**Materials provided:**
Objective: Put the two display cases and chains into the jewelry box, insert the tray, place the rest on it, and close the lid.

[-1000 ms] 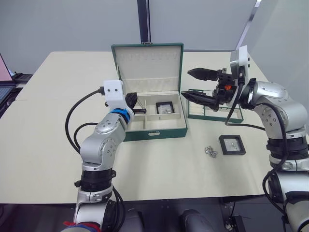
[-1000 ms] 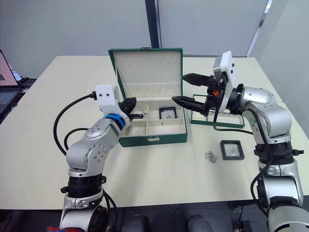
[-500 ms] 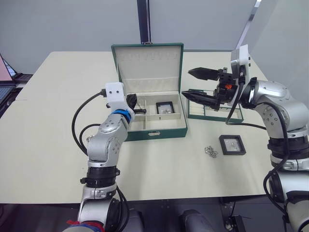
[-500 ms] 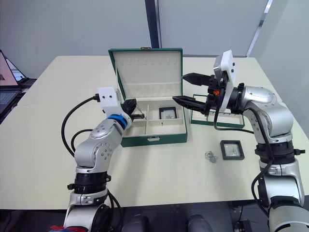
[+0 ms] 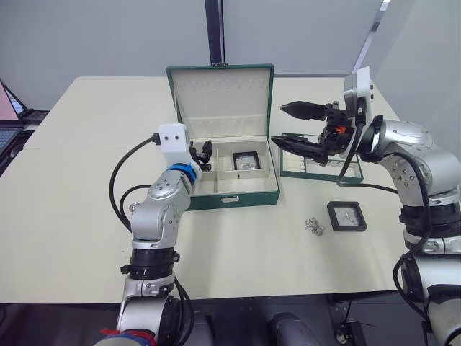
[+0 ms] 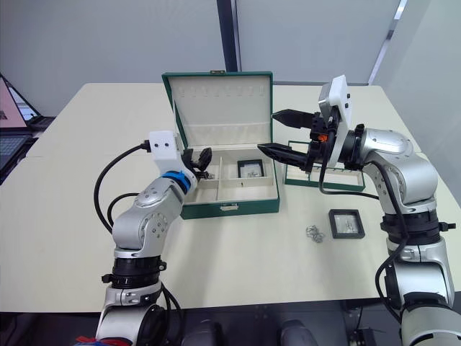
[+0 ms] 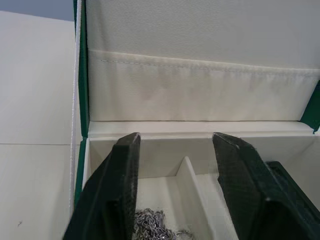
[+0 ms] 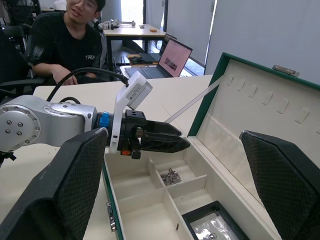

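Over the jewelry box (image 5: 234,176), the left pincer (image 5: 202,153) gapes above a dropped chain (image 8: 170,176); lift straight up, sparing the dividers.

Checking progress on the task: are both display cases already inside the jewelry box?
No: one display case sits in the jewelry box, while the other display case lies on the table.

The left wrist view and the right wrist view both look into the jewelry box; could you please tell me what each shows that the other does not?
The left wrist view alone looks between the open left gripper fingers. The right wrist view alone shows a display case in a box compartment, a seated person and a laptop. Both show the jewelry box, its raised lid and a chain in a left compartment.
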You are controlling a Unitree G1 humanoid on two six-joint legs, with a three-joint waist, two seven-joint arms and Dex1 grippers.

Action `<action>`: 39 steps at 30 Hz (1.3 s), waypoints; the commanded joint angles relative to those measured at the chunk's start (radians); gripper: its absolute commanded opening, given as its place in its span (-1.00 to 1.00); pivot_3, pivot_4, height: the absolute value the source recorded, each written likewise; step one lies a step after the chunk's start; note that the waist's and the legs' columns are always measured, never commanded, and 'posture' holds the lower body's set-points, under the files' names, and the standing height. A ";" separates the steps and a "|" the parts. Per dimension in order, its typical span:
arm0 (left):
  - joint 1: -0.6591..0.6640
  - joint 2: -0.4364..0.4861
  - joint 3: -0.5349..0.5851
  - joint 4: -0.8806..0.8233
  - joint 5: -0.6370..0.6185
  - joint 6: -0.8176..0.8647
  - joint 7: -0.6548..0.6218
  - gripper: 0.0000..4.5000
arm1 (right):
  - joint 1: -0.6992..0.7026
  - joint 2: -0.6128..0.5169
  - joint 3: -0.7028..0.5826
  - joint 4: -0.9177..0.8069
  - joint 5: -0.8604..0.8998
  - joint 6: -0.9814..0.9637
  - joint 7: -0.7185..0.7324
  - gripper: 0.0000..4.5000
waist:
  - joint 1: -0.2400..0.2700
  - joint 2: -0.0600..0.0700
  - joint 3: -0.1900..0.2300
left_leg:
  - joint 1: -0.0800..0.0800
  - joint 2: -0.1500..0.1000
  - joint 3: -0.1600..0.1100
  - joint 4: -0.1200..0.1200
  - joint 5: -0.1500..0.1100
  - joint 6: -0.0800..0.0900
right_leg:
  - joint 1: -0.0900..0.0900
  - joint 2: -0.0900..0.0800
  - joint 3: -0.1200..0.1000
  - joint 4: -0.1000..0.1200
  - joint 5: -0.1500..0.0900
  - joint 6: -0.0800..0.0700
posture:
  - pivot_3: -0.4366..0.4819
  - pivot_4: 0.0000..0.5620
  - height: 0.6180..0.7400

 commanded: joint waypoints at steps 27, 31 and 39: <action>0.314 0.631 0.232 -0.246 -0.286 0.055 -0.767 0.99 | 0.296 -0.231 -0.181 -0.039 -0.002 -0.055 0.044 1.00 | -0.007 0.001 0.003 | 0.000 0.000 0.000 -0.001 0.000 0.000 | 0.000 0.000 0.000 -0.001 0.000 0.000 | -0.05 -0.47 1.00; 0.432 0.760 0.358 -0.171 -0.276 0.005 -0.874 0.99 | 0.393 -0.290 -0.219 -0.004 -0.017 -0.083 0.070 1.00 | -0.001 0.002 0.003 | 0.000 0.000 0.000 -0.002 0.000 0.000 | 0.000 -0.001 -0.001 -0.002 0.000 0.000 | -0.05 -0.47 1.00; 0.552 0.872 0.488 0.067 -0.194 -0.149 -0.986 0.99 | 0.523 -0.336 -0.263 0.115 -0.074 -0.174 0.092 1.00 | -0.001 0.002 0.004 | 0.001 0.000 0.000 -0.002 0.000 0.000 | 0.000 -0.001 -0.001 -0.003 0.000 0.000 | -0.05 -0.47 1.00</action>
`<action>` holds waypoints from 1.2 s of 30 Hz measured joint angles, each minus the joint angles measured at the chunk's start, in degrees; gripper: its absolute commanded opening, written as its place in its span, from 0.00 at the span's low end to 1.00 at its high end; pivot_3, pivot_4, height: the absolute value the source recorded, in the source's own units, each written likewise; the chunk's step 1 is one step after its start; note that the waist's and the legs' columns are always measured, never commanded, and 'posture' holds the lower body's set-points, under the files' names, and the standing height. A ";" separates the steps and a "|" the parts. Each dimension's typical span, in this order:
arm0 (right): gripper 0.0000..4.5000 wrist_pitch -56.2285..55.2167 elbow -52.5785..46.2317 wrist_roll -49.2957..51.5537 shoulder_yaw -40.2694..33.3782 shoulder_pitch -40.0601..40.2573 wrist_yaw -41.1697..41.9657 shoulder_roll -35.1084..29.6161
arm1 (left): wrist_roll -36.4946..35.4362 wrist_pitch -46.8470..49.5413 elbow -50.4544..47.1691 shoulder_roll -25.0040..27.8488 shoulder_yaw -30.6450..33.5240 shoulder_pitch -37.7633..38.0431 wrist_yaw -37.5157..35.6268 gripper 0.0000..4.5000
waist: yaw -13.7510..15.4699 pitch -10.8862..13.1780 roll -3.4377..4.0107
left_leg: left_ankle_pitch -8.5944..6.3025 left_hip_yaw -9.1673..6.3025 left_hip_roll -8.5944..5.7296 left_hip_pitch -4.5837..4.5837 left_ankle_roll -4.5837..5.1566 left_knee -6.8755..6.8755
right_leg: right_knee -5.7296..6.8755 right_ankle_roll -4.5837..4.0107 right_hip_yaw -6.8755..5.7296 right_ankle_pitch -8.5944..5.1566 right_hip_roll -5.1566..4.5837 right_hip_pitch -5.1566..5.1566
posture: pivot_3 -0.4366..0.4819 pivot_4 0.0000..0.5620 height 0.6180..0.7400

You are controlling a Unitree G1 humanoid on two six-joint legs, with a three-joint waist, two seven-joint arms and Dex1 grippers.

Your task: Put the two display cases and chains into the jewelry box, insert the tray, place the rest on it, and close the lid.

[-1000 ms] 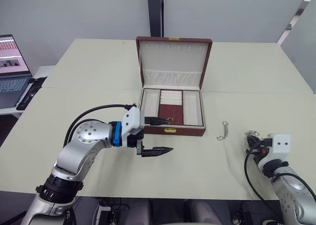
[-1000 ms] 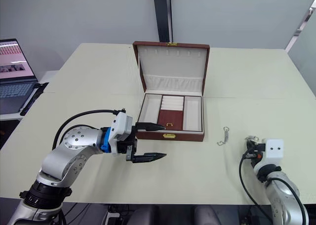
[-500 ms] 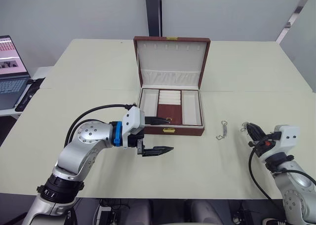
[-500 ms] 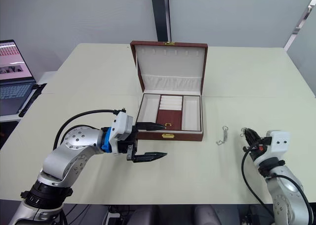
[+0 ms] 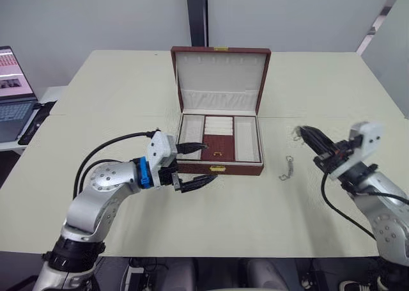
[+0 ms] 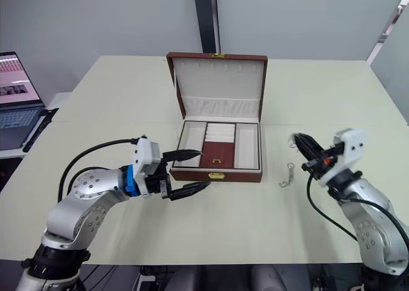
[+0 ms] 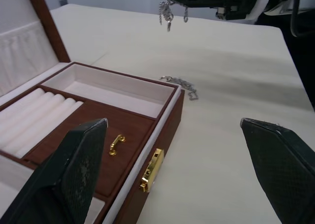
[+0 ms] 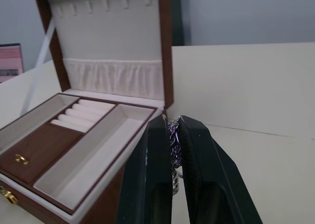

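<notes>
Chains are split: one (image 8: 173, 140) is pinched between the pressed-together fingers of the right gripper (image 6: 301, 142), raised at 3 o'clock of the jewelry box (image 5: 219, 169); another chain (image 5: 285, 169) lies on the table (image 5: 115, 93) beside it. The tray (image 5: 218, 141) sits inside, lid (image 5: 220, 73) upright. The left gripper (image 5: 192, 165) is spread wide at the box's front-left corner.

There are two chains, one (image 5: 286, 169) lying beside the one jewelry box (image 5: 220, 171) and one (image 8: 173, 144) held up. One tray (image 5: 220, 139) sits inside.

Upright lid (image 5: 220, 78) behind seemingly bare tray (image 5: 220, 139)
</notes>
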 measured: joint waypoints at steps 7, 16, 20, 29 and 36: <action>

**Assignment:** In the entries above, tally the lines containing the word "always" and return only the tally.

**Response to this task:** 2